··· Data extracts
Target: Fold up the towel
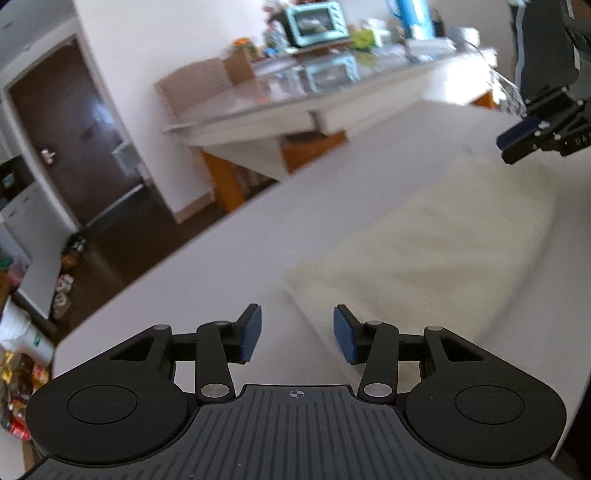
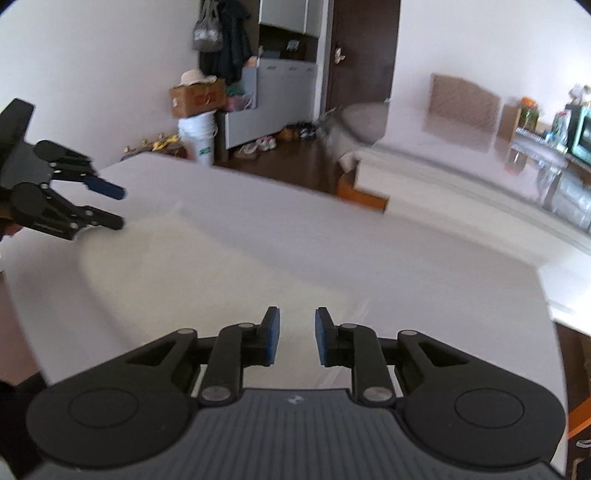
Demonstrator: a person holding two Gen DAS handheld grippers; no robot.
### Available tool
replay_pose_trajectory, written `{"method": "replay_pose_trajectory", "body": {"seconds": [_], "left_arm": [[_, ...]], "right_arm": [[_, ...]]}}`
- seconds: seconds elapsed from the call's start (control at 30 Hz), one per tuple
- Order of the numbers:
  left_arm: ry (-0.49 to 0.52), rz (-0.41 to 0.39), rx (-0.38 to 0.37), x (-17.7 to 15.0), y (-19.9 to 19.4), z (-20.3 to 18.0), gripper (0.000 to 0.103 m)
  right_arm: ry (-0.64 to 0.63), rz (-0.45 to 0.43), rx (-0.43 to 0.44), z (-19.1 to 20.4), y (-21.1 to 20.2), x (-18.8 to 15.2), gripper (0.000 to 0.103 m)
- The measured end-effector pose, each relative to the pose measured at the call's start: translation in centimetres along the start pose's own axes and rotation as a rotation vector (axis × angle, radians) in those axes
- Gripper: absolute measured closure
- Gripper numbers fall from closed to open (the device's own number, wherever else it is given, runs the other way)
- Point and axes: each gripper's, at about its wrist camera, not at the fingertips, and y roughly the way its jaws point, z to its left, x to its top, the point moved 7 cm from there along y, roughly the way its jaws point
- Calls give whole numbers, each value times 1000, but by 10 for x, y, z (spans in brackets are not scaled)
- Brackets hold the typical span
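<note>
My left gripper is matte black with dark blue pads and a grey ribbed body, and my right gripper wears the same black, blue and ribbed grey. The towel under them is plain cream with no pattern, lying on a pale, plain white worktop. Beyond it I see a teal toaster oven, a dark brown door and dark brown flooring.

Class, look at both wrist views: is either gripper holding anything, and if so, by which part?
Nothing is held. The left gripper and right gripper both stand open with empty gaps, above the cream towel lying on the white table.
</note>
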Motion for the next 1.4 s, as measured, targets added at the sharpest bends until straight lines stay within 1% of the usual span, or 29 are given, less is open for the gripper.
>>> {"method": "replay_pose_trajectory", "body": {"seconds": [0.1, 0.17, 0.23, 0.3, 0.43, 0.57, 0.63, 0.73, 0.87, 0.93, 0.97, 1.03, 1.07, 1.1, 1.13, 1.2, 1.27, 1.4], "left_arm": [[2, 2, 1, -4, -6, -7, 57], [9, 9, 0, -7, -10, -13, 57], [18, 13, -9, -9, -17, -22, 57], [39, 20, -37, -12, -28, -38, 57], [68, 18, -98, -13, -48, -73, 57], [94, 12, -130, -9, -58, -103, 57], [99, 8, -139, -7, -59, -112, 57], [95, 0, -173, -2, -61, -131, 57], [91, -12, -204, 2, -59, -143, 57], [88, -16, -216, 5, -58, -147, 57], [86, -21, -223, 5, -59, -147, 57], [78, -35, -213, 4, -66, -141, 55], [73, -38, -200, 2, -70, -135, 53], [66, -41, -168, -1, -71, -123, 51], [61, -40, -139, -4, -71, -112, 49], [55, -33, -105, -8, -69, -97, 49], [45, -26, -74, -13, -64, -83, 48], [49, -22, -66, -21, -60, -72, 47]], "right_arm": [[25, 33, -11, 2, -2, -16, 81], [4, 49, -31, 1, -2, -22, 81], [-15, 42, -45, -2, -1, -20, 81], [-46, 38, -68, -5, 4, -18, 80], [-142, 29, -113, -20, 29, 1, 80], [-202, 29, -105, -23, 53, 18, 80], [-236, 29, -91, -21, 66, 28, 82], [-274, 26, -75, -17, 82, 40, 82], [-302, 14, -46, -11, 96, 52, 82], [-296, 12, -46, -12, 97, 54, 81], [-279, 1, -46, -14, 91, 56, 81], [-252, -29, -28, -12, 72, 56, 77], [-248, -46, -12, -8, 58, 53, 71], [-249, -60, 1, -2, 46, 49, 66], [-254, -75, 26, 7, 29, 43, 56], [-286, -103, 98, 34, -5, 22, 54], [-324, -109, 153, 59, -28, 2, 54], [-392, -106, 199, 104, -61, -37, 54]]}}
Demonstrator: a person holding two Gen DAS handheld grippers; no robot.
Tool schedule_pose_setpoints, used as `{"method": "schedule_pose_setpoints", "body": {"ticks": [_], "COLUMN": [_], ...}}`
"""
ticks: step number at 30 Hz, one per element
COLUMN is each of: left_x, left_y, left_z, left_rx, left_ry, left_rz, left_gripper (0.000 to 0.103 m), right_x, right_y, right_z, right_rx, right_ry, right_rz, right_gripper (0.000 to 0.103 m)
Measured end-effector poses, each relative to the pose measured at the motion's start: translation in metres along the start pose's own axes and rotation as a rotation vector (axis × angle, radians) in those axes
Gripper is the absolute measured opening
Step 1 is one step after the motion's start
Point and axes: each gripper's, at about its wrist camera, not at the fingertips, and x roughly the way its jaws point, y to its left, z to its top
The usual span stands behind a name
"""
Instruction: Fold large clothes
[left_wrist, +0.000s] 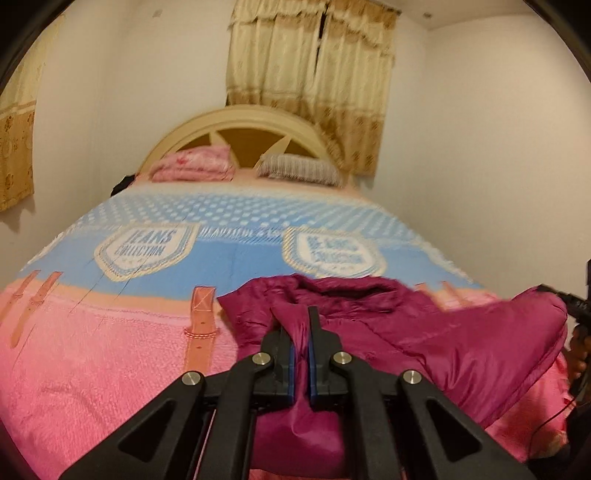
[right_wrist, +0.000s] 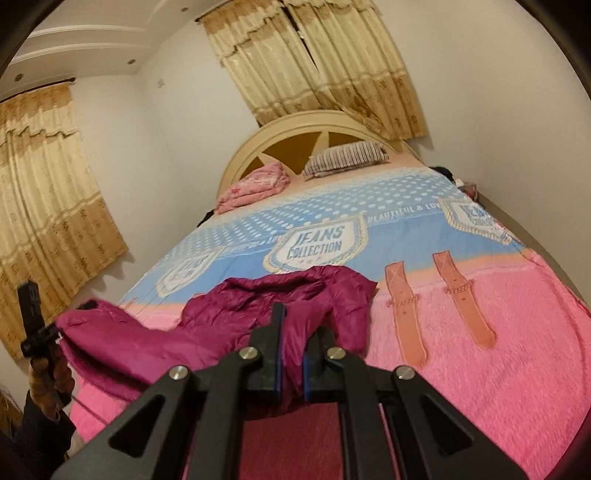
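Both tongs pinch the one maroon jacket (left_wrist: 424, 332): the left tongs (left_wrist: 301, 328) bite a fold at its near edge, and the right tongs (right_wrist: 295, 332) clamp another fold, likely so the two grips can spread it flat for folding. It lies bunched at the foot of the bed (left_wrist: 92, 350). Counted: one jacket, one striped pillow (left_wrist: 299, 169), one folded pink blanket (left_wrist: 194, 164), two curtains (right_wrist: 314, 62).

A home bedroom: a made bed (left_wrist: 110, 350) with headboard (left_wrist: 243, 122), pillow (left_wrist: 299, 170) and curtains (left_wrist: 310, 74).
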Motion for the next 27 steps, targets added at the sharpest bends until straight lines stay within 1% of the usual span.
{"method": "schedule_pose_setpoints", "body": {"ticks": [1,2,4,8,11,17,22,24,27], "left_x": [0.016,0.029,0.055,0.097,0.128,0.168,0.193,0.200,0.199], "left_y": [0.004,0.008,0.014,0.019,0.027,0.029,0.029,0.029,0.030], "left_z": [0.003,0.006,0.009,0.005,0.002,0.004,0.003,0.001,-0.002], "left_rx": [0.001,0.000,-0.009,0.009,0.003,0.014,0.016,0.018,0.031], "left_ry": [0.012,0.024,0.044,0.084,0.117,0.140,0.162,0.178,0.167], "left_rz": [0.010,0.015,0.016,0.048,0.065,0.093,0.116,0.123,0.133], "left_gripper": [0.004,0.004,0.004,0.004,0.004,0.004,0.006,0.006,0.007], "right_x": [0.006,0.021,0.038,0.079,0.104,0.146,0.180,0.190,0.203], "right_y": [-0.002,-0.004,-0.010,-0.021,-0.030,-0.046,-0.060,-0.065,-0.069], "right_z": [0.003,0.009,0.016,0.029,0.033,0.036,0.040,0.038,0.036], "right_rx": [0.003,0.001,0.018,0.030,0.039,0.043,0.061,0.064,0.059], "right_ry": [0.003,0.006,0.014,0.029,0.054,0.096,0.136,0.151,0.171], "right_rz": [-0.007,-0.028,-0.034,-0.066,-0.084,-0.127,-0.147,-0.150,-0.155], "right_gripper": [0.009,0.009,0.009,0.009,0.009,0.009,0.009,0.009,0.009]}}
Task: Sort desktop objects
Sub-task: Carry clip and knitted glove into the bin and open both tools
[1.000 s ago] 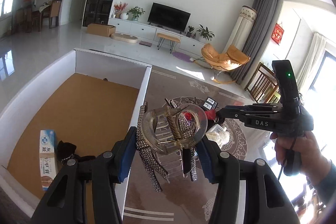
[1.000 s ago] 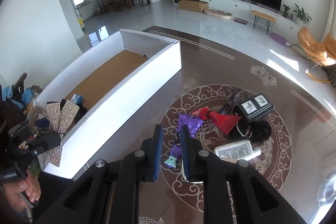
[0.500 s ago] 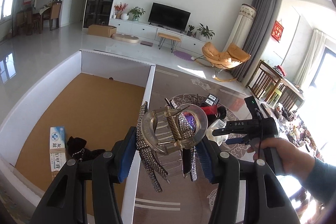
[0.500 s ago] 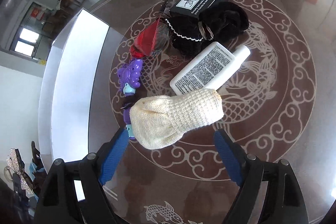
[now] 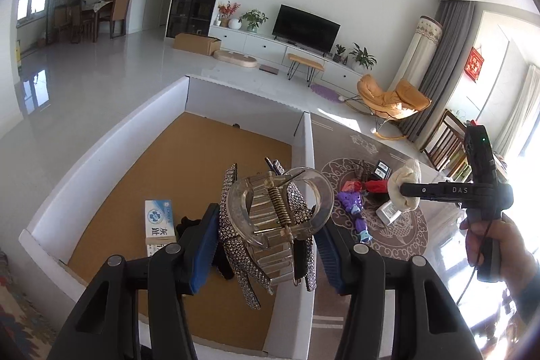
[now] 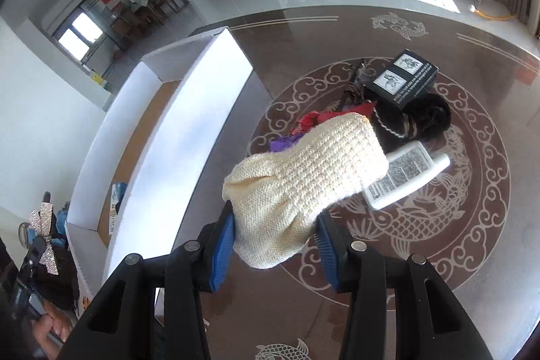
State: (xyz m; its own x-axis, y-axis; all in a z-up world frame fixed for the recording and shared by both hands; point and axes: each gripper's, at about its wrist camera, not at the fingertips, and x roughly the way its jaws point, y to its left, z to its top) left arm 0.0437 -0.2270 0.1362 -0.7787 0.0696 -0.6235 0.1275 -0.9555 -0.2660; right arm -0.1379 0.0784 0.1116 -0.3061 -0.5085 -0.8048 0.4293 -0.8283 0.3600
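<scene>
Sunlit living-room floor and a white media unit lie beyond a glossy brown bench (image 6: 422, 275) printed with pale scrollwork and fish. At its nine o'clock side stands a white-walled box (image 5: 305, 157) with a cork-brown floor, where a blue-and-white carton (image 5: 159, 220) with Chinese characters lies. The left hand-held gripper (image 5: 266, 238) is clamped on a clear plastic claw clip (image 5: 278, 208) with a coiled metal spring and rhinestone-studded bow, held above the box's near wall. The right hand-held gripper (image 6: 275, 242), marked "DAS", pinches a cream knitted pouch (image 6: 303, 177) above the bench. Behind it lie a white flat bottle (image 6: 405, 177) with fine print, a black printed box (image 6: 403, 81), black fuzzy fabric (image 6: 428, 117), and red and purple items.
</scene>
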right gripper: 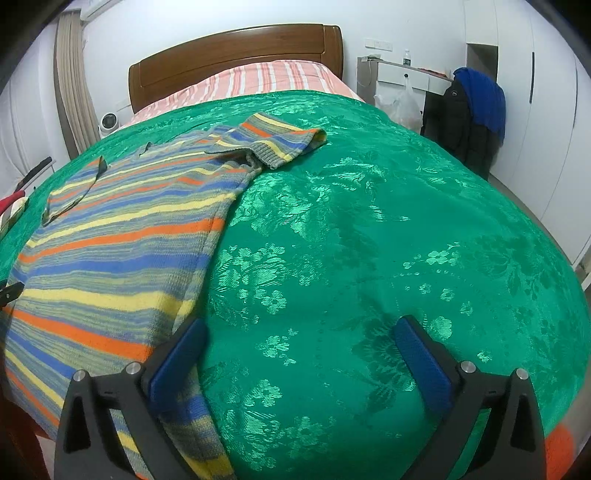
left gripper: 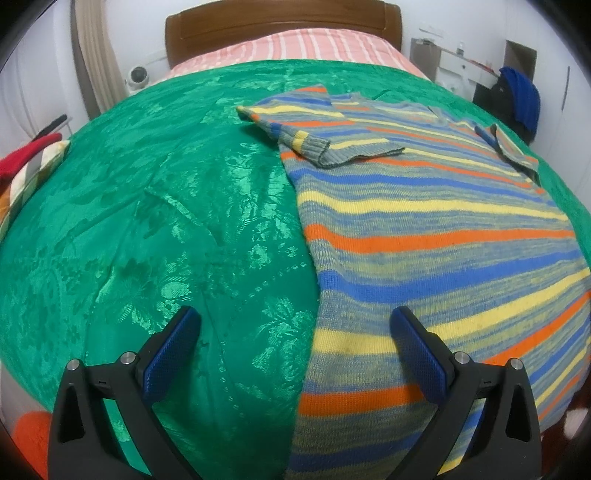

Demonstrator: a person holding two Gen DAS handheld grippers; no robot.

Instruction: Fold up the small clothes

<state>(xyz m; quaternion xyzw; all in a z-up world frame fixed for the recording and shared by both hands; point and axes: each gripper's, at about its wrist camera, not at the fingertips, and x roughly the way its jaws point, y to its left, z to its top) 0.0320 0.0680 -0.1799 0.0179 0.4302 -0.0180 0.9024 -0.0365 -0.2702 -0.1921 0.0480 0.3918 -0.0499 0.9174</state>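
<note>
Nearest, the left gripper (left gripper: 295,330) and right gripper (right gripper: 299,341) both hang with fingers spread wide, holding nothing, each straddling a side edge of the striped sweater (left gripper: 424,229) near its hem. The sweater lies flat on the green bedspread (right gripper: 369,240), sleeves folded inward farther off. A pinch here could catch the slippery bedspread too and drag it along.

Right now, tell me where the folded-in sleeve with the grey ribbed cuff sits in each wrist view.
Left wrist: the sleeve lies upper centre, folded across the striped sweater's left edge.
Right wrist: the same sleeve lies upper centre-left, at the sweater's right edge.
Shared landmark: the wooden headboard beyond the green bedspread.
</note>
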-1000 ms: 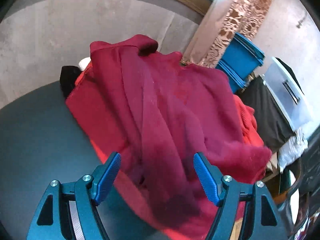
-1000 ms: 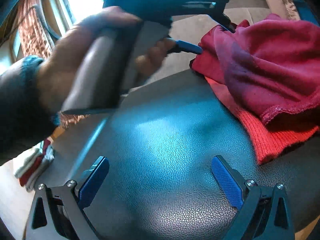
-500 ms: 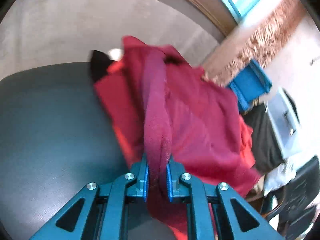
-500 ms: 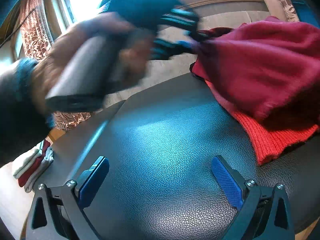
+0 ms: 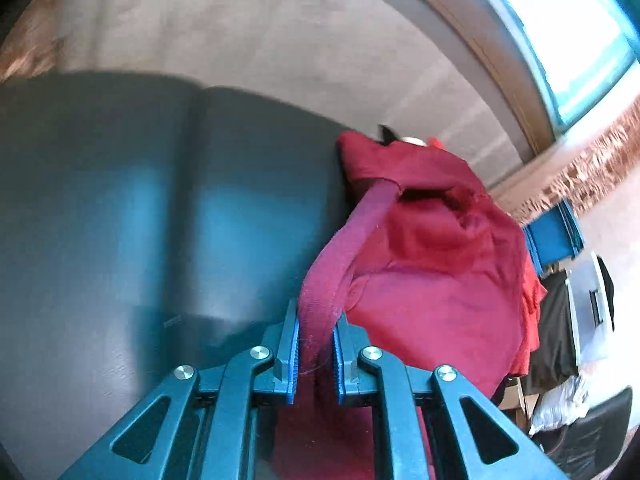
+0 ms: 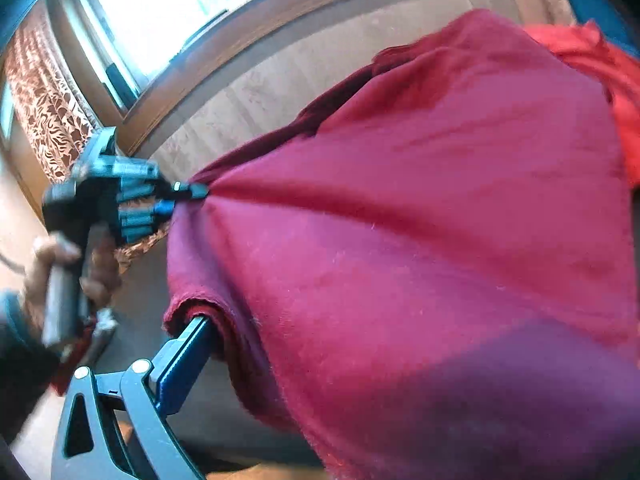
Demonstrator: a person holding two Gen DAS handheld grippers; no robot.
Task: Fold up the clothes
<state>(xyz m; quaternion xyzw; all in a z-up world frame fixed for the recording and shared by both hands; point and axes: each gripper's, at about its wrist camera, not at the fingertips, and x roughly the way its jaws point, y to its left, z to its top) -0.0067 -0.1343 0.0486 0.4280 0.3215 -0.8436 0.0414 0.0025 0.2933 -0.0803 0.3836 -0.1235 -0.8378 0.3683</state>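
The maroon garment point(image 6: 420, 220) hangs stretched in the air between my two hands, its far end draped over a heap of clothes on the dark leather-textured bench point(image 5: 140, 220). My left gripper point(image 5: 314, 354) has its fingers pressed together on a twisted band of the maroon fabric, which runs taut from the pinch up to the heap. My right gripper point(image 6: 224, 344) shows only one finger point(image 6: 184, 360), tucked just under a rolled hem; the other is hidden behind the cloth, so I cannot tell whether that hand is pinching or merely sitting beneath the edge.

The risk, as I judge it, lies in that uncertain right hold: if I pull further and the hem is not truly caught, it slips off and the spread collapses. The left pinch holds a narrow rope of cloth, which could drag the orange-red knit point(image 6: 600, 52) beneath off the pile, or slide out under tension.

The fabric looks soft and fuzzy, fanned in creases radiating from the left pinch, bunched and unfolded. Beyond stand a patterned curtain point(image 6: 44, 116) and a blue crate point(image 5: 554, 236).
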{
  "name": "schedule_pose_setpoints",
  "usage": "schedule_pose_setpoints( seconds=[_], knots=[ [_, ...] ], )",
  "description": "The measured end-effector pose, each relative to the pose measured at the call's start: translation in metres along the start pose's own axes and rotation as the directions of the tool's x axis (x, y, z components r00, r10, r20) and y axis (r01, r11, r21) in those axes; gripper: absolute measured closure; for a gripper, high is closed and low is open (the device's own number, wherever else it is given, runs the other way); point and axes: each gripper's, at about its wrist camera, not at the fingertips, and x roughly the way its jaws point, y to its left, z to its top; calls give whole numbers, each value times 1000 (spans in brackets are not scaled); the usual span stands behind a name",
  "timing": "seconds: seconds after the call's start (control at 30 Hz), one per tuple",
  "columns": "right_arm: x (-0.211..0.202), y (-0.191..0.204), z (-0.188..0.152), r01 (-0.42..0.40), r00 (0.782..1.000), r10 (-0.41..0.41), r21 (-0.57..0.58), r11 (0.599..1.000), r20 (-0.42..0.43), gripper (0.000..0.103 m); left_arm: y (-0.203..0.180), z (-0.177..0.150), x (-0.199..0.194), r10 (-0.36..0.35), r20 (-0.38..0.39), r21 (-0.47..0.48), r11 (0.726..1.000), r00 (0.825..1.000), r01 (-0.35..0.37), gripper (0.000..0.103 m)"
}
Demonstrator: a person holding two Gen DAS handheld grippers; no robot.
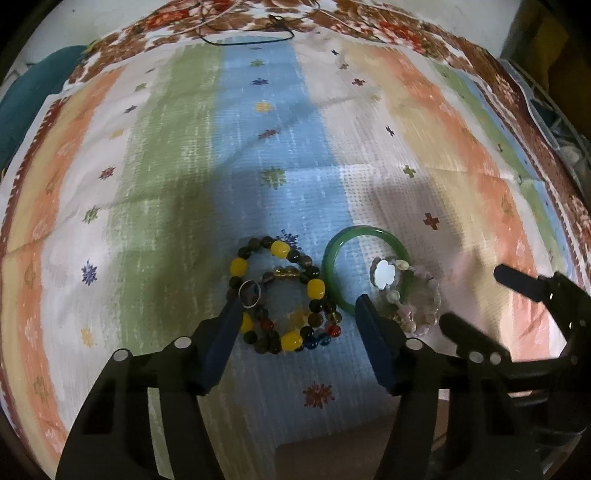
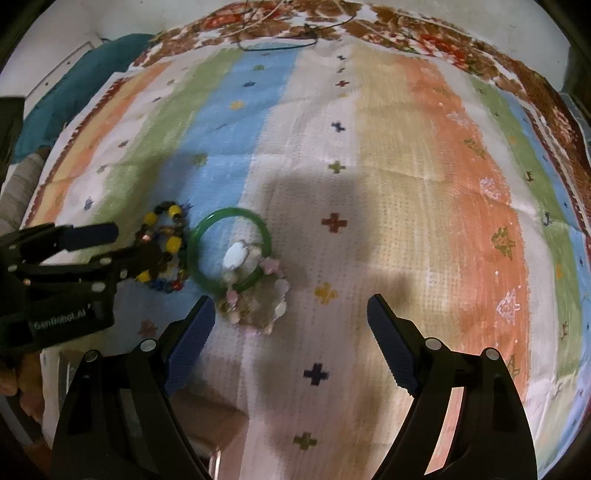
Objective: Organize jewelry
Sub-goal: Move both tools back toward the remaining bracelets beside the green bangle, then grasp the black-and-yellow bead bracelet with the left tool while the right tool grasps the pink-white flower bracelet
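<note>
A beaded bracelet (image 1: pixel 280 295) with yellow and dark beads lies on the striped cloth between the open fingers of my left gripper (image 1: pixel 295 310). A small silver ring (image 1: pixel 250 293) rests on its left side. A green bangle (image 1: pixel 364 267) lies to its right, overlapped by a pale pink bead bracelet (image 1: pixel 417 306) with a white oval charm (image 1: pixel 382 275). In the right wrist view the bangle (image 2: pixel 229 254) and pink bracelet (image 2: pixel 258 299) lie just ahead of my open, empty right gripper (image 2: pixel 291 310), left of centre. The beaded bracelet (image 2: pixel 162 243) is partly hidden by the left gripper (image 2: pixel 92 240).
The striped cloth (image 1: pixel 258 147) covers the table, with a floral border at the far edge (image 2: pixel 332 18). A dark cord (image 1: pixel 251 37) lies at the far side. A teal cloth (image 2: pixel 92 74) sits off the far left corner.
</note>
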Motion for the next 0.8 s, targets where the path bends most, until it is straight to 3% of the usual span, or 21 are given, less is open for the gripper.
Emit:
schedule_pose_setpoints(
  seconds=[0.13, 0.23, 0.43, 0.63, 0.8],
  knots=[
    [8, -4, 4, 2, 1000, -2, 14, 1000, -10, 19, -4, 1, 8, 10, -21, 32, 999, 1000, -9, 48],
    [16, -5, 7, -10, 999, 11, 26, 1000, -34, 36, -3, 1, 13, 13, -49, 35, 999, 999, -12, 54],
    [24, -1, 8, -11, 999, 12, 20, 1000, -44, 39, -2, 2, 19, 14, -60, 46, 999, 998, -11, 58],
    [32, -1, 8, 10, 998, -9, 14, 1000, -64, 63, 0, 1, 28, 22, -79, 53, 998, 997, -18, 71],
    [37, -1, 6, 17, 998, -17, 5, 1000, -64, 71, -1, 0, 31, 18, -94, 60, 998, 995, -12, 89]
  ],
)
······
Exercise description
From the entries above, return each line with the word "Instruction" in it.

Task output
Instruction: Fold large clothes
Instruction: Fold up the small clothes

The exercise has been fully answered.